I need help with strings in emu8086. I have initialized a string:
str1 db "0neWord"
And I have an empty string:
str2 db ?
Now I need to check all letters in str1
and copy to str2
, but if the letter in str1
is 0, I need to replace it with O. If not, I need to just copy the letter.
How can I do this?
str2 db ?
is not an empty string. db
stands for "define byte", and that ?
means single uninitialized byte.
The db "0neWord"
is assembler's convenience, it will compile into series of bytes defined as '0', 'n', 'e', ..., 'd'
. There's no such thing as "string" type in assembler, everything is compiled into machine code, which can be viewed as series of bytes. What "type" of data are stored in memory depends on the instructions used to access them, but in the memory everything is just series of bytes and can be viewed as such.
This is probably a good time for you to check emu8086 debugger documentation, and look at the memory at address str1
after loading the code into debugger, to see how it did compile.
So as soon as you will copy second byte from str1
to str2
, you will start overwriting some memory you didn't expect to overwrite.

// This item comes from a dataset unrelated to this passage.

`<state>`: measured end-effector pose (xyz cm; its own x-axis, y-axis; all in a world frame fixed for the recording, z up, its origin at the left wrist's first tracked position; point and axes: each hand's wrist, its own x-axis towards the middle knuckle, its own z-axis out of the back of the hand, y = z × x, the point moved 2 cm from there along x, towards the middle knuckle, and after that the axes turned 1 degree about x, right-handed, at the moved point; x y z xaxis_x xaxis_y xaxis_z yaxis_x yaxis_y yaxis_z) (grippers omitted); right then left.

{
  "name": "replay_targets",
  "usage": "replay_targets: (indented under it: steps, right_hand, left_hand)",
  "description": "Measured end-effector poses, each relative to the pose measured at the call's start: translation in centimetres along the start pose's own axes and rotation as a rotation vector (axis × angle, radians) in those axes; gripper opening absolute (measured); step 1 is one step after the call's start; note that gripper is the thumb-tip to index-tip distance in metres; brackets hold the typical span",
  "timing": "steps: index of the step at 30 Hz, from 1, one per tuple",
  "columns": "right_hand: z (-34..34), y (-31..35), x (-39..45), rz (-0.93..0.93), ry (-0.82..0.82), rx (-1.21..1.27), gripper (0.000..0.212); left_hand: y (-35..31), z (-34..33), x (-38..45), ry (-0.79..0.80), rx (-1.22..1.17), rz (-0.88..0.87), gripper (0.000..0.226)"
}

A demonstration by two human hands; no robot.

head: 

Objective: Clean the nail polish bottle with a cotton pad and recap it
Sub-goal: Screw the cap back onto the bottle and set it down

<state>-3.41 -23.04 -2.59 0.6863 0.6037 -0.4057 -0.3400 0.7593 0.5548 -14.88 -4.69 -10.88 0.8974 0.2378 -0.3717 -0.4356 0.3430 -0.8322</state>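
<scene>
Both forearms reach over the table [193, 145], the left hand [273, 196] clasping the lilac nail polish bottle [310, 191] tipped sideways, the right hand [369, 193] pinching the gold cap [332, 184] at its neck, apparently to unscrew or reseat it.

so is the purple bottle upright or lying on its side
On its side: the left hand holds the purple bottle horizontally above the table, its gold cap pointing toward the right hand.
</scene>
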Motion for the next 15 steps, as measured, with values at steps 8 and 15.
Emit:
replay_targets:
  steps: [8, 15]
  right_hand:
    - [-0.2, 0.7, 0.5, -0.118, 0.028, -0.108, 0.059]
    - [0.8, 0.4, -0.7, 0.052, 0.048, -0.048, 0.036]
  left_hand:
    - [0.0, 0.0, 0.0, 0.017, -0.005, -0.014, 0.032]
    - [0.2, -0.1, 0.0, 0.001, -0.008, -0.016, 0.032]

To allocate some fixed size memory buffer you can use for example str2 db 100 DUP(?)
doing 100 times ?
definition to db
, thus reserving 100 bytes of memory there, next bytes of machine code in the same section will be compiled beyond str2+100
address.
To do anything with str1
"string" you need to know:
1) its address in memory, the x86 assembler has many ways how to get that, but two most straightforward are:
mov <r16>,OFFSET str1
(r16 is any 16b register)
lea <r16>,[str1]
(does the same thing in this case)
2) its size OR structure. You didn't put any structure there, like nul-terminated strings have byte with value 0
at their end, or DOS int 21h, ah=9
service to display string expects string terminated with dollar sign '$'
, etc. So you need at least size. And EQU
directive of assembler, and "current position" can be used to calculate size of the str1
like this:
str1 db "0neWord"
str1size EQU $-str1 ; "$" is assemblers "current_address" counter
Hm, I tried to verify this first, by reading some docs, but it's very difficult for me to find any good complete emu8086 documentation (found something like "reference", and it's completely missing description of assembler directives).

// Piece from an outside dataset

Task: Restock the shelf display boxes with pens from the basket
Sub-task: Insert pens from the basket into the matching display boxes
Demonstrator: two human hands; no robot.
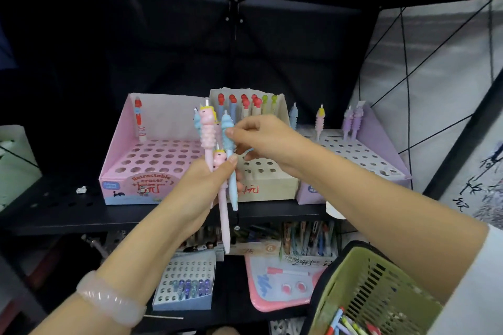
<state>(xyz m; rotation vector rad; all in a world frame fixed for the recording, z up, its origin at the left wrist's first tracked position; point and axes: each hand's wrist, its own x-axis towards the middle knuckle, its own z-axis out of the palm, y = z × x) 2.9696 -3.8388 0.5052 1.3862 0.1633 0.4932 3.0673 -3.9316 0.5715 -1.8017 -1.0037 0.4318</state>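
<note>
My left hand (pixel 202 187) grips a bunch of unicorn-topped pens (pixel 208 130), pink and blue, held upright in front of the shelf. My right hand (pixel 261 139) pinches the top of the blue pen (pixel 228 128) in that bunch. Behind stand three display boxes with hole grids: a pink one (pixel 152 155) with one red-capped pen, a beige one (pixel 268 185) with red- and green-topped pens along its back row, and a lilac one (pixel 362 155) holding a few pastel unicorn pens. The green basket (pixel 362 288) hangs on my right forearm, with several pens in its bottom.
The boxes stand on a black perforated shelf (pixel 60 201). The shelf below holds a blue box of purple pens (pixel 187 285), a pink drawing board (pixel 283 283) and boxes of packaged pens (pixel 307 239). A black wire side frame (pixel 405 95) closes the right.
</note>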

I wonder why so many people still land on this, instead of linux + nasm/similar, which are completely free, open source and documented.
So let's hope the emu8086 works like MASM/TASM and that I still recall that syntax correctly, then the above mentioned size definition should work. Otherwise consult your examples/docs.
Finally, when you have address, size, and large enough target buffer (again to load it's address you can use OFFSET
or lea
in emu8086), you can code your task for example in this way:
; pseudo code follows, replace it by actual x86 instructions
; and registers as you wish
; ("r16_something" means one of 16b register, r8 is 8b register)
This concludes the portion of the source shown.